### What you will do:
Restate word for word the span that opens with the line containing "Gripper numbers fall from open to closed" and closes with the final line of the data; give only those lines.

(Data records)

== Segment start ==

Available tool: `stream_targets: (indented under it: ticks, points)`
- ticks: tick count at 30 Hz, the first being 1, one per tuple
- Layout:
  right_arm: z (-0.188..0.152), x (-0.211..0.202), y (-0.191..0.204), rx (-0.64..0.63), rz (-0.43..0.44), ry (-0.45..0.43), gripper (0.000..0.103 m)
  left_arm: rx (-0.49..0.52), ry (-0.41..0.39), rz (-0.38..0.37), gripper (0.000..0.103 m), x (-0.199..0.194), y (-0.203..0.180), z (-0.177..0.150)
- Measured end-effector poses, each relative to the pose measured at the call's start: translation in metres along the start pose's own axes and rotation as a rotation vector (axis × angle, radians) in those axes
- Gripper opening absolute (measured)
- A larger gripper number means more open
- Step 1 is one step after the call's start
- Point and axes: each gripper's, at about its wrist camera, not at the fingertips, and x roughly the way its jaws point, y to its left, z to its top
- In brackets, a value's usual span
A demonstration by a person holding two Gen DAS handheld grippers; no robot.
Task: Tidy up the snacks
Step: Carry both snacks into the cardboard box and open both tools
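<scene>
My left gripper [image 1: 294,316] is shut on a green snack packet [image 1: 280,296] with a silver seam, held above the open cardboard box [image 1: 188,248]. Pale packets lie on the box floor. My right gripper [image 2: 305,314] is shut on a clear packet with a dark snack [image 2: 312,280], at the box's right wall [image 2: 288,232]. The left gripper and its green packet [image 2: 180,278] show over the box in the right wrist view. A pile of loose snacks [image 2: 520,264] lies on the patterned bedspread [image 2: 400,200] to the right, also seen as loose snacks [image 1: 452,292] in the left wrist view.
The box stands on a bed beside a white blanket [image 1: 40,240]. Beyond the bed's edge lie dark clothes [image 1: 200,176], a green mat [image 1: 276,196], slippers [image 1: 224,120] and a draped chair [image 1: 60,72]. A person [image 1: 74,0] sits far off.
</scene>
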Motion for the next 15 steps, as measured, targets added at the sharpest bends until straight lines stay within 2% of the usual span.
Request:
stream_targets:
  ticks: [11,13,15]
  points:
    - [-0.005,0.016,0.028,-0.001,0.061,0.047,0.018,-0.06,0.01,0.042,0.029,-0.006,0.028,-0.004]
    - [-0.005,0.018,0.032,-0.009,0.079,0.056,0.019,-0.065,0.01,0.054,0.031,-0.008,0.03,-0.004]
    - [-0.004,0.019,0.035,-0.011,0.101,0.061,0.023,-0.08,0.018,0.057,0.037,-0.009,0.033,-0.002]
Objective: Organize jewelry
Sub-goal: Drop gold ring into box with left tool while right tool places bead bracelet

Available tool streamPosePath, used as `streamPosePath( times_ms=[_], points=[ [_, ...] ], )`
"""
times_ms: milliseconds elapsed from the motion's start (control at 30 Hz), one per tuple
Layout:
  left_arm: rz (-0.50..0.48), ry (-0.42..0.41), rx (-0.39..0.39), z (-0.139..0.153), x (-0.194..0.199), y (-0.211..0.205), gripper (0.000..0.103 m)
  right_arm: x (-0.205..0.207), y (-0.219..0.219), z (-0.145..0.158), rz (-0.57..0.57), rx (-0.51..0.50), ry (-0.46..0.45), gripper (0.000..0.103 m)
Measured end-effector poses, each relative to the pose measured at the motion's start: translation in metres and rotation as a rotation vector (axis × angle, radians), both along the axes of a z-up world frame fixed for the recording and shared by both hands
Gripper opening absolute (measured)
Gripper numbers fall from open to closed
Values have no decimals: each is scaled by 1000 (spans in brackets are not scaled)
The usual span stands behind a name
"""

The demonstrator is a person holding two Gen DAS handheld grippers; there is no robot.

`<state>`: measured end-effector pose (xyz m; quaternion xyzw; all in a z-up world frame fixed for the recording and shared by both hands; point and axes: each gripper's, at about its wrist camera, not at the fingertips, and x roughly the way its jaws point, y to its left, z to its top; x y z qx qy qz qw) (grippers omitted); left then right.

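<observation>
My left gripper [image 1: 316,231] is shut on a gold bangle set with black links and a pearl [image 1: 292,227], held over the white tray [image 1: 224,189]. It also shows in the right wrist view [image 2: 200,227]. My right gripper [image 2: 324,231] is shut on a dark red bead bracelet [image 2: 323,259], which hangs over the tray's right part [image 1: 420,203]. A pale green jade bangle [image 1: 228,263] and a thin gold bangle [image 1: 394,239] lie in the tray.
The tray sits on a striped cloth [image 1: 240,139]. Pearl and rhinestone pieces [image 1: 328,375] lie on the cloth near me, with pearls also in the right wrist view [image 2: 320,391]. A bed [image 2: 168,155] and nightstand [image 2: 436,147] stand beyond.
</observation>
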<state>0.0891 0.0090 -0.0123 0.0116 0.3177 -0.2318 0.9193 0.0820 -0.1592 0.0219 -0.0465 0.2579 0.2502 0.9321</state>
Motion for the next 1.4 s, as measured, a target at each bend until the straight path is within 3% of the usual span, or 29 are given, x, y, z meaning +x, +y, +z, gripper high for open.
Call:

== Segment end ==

### Solution to the problem:
Gripper numbers fall from open to closed
Values have no decimals: each is scaled by 1000 (spans in brackets are not scaled)
The usual span stands behind a name
"""

The demonstrator is a person holding two Gen DAS handheld grippers; there is no robot.

`<state>`: measured end-effector pose (xyz m; quaternion xyzw; all in a z-up world frame fixed for the recording and shared by both hands; point and axes: each gripper's, at about its wrist camera, not at the fingertips, and x roughly the way its jaws point, y to its left, z to its top; x y z qx qy qz qw) (grippers omitted); left then right.

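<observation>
My left gripper [image 1: 316,231] is shut on a gold bangle set with black links and a pearl [image 1: 292,227], held over the white tray [image 1: 224,189]. It also shows in the right wrist view [image 2: 200,227]. My right gripper [image 2: 324,231] is shut on a dark red bead bracelet [image 2: 323,259], which hangs over the tray's right part [image 1: 420,203]. A pale green jade bangle [image 1: 228,263] and a thin gold bangle [image 1: 394,239] lie in the tray.
The tray sits on a striped cloth [image 1: 240,139]. Pearl and rhinestone pieces [image 1: 328,375] lie on the cloth near me, with pearls also in the right wrist view [image 2: 320,391]. A bed [image 2: 168,155] and nightstand [image 2: 436,147] stand beyond.
</observation>
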<state>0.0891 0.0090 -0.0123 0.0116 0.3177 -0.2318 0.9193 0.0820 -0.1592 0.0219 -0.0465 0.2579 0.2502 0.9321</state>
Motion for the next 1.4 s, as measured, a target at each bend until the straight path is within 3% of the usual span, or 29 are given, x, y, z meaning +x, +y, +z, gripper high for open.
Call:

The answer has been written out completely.